* Exercise prompt *
Given the records underneath, please repeat exactly the lines from the line with "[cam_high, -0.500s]" through the line with "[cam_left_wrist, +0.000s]", passing over any picture.

* Entries shown *
-=-=-=-=-
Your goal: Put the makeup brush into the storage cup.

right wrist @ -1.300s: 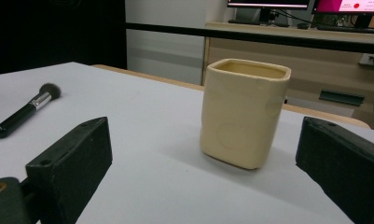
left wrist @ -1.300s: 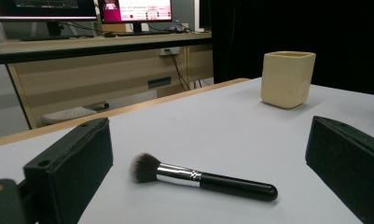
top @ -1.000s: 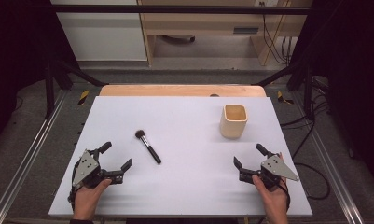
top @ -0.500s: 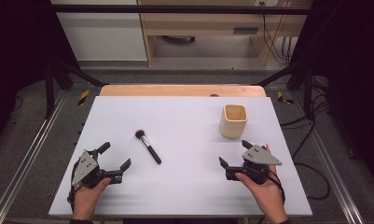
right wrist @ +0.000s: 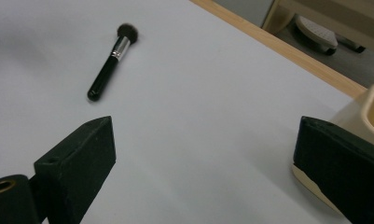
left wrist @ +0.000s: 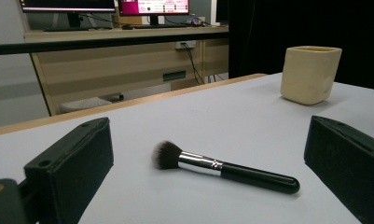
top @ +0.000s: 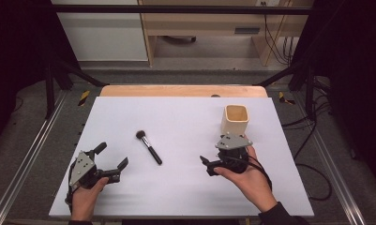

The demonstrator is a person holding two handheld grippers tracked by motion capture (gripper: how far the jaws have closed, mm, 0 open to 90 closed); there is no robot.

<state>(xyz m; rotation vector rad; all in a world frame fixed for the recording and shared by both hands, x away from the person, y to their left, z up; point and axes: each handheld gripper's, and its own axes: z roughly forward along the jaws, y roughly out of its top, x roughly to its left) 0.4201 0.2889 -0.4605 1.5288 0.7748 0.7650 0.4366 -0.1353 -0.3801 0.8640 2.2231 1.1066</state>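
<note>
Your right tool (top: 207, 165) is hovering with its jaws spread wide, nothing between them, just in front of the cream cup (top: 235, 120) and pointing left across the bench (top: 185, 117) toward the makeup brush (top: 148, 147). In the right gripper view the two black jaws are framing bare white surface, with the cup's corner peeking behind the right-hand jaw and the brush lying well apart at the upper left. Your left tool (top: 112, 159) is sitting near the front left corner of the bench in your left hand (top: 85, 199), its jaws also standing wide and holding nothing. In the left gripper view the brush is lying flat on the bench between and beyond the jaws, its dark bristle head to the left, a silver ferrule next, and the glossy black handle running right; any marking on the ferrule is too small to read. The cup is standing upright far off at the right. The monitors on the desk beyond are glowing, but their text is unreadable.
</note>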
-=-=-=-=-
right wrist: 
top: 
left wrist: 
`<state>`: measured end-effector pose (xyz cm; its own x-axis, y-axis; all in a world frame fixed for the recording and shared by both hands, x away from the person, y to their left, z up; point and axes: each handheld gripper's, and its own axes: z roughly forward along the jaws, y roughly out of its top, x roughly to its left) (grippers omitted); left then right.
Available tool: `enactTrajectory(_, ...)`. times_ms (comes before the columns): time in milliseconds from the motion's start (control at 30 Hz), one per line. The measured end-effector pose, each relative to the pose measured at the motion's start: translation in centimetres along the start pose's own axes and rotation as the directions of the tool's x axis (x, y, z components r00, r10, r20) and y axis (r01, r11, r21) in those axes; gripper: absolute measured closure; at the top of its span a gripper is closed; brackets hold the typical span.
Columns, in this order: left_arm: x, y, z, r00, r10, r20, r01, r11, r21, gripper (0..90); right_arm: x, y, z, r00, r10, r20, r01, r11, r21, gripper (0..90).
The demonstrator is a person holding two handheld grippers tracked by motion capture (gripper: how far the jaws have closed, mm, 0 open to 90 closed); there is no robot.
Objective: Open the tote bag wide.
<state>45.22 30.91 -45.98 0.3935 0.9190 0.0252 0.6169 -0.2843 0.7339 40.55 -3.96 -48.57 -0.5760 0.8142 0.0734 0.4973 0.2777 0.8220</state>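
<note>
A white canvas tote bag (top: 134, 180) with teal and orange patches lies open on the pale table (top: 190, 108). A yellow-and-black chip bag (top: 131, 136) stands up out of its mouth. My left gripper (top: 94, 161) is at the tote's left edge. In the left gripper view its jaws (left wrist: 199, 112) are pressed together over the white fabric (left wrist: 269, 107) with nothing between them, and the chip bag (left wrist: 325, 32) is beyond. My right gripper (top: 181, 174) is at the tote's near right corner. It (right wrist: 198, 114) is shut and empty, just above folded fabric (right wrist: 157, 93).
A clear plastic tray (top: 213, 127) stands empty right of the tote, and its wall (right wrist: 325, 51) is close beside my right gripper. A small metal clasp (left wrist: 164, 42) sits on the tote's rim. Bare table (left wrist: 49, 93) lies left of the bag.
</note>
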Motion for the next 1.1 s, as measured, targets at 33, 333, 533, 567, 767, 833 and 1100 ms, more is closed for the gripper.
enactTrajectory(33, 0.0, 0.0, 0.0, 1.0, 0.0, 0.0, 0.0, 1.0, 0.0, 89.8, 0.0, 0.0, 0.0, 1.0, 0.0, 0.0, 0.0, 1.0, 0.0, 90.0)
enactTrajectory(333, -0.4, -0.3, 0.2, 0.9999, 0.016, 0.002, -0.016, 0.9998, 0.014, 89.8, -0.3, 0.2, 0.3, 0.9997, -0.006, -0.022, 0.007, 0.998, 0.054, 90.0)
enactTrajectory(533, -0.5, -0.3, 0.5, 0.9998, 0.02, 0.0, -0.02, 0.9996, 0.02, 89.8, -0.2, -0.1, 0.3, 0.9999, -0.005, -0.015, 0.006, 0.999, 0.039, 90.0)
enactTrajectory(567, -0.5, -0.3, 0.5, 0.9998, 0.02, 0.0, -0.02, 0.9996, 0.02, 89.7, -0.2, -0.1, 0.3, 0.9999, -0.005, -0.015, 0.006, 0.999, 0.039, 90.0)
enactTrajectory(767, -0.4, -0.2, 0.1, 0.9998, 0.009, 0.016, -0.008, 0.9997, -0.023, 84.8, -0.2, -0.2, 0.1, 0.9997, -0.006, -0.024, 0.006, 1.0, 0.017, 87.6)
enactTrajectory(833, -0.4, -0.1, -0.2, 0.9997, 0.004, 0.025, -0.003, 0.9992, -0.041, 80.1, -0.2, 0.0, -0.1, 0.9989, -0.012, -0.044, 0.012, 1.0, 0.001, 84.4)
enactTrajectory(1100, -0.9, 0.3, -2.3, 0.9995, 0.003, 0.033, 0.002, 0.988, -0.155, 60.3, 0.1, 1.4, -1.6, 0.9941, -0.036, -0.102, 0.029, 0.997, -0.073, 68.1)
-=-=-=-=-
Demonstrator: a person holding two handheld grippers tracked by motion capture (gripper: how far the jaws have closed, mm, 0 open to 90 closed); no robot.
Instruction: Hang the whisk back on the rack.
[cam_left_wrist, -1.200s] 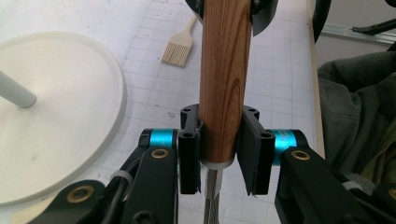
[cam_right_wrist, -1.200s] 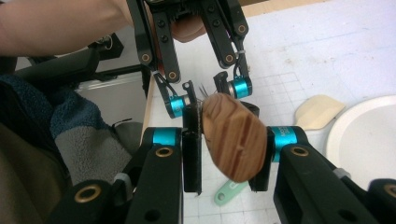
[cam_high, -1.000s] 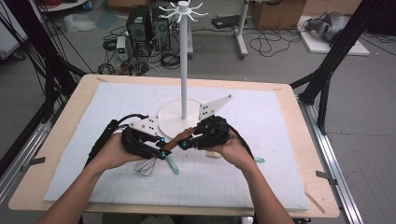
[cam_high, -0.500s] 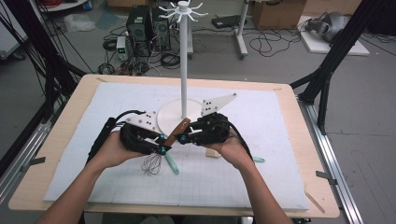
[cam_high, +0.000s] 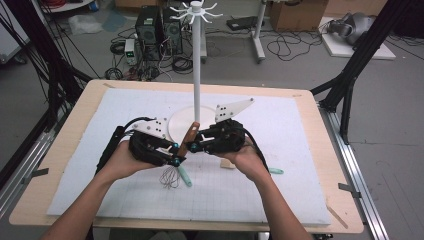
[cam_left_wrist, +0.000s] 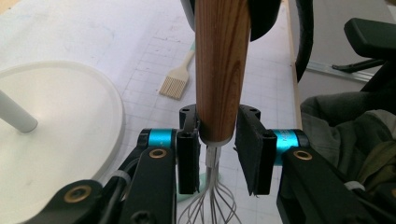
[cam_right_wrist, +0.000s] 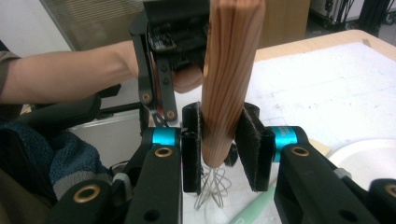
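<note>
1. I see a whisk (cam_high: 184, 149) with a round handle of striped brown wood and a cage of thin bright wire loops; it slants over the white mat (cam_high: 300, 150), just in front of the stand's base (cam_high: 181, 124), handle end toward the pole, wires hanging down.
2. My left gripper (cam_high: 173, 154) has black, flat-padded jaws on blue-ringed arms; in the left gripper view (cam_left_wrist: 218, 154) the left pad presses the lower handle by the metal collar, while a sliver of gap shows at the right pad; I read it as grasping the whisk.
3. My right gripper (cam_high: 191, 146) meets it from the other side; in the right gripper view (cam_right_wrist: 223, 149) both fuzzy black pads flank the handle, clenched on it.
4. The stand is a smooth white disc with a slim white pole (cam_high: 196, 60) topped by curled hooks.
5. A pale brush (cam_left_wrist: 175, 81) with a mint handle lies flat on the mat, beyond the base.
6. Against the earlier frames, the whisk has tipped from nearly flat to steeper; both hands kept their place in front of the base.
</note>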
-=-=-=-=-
* Solved exercise *
[cam_high, -0.500s] 
[cam_high, +0.000s] 
[cam_left_wrist, +0.000s] 

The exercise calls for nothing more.